### TASK BRIEF
Your answer should be only the lines below from the one with "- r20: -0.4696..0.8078" to the one with "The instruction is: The", repeated exactly, ends included.

### Stored data
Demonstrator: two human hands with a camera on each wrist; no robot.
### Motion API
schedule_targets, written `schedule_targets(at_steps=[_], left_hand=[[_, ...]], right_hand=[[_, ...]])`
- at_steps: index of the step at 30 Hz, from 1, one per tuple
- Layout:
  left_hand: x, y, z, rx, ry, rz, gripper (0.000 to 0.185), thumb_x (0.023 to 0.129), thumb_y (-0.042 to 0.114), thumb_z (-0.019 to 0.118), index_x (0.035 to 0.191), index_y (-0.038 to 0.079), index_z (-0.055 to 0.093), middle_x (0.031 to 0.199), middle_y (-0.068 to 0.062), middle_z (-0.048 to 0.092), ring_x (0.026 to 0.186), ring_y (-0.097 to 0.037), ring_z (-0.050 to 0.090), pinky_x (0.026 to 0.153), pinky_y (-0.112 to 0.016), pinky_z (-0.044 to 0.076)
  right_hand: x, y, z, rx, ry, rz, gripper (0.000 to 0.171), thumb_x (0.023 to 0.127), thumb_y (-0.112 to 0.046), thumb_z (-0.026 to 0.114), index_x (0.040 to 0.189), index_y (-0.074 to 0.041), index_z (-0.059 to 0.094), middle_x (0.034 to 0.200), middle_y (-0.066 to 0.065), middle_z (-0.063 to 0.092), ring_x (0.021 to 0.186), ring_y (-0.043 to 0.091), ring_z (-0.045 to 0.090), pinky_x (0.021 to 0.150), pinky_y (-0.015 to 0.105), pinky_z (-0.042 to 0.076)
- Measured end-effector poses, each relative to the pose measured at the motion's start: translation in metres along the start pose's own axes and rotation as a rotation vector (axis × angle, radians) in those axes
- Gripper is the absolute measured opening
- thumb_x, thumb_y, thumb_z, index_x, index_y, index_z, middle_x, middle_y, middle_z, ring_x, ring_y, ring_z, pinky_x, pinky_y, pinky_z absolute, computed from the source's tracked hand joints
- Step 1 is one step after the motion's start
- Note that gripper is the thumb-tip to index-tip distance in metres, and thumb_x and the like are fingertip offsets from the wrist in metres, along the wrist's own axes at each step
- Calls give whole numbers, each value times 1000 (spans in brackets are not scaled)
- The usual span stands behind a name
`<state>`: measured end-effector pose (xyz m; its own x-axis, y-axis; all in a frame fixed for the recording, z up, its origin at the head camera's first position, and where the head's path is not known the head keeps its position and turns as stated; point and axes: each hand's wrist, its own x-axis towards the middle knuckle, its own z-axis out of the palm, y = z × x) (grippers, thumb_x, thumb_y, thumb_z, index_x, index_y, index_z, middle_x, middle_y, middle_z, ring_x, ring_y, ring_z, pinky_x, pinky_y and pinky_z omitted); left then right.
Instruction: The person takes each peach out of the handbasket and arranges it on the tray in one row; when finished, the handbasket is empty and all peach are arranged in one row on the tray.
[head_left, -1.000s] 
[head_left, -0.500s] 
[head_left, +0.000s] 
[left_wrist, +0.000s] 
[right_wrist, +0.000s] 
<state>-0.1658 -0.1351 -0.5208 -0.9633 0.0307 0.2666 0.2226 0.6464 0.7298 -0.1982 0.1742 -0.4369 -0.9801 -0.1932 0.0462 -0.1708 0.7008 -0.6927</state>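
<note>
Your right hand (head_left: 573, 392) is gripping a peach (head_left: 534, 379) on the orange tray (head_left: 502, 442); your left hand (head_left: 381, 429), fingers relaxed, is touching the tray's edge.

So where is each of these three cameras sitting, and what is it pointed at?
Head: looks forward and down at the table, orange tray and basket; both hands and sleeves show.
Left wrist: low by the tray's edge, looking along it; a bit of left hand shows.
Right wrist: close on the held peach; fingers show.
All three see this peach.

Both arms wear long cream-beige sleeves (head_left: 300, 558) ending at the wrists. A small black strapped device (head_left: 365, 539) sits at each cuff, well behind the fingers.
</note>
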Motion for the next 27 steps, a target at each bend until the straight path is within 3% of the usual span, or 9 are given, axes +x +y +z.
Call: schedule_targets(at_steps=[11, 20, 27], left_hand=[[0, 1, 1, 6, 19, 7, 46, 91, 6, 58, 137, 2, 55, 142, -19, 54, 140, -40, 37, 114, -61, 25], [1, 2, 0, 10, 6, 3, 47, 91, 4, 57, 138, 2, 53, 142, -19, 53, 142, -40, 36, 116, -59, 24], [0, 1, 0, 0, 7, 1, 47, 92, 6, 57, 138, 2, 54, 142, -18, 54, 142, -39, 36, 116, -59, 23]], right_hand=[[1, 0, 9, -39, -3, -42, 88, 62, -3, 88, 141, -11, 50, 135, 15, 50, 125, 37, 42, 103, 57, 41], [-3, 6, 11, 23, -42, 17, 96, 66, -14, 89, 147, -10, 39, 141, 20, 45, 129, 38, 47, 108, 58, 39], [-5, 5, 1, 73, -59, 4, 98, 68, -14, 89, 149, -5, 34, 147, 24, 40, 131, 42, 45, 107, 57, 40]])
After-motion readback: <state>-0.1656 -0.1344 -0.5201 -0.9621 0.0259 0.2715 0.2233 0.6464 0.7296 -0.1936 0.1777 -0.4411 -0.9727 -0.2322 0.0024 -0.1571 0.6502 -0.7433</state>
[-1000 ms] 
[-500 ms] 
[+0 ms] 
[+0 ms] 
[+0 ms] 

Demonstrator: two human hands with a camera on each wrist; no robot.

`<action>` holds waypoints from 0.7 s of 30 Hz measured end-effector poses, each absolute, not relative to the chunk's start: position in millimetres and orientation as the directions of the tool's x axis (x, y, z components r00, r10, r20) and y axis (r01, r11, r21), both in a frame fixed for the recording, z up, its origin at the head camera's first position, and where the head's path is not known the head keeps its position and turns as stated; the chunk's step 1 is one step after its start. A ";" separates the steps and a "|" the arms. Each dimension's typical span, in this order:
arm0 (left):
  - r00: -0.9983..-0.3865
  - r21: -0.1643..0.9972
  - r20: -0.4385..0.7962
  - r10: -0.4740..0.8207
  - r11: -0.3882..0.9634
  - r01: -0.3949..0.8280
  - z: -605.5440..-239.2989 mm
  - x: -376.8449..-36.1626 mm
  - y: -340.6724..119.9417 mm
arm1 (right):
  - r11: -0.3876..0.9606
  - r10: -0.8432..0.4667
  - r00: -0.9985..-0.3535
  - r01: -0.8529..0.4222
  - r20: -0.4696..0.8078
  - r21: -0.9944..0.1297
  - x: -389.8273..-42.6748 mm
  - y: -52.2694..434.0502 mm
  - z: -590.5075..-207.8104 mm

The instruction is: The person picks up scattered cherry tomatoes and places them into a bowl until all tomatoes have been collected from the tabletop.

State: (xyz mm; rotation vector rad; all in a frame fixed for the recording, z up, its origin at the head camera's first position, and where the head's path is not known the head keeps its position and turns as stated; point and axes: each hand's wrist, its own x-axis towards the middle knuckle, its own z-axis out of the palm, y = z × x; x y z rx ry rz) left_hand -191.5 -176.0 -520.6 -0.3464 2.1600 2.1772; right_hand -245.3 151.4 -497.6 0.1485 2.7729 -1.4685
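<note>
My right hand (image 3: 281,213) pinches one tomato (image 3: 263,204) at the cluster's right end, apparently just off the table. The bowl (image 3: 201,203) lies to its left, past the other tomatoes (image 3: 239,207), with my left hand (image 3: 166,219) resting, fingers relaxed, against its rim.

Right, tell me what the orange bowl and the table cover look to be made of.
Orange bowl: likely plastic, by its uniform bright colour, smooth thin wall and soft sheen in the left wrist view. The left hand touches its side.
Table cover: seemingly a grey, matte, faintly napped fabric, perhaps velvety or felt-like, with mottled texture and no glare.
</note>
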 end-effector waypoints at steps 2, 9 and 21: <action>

### RESPONSE BOX
  - r20: -0.4696..0.8078
  - r21: -0.9944..0.1297
  - x: -389.8273..-42.6748 mm
  - y: -52.2694..434.0502 mm
  - z: -590.5075..-207.8104 mm

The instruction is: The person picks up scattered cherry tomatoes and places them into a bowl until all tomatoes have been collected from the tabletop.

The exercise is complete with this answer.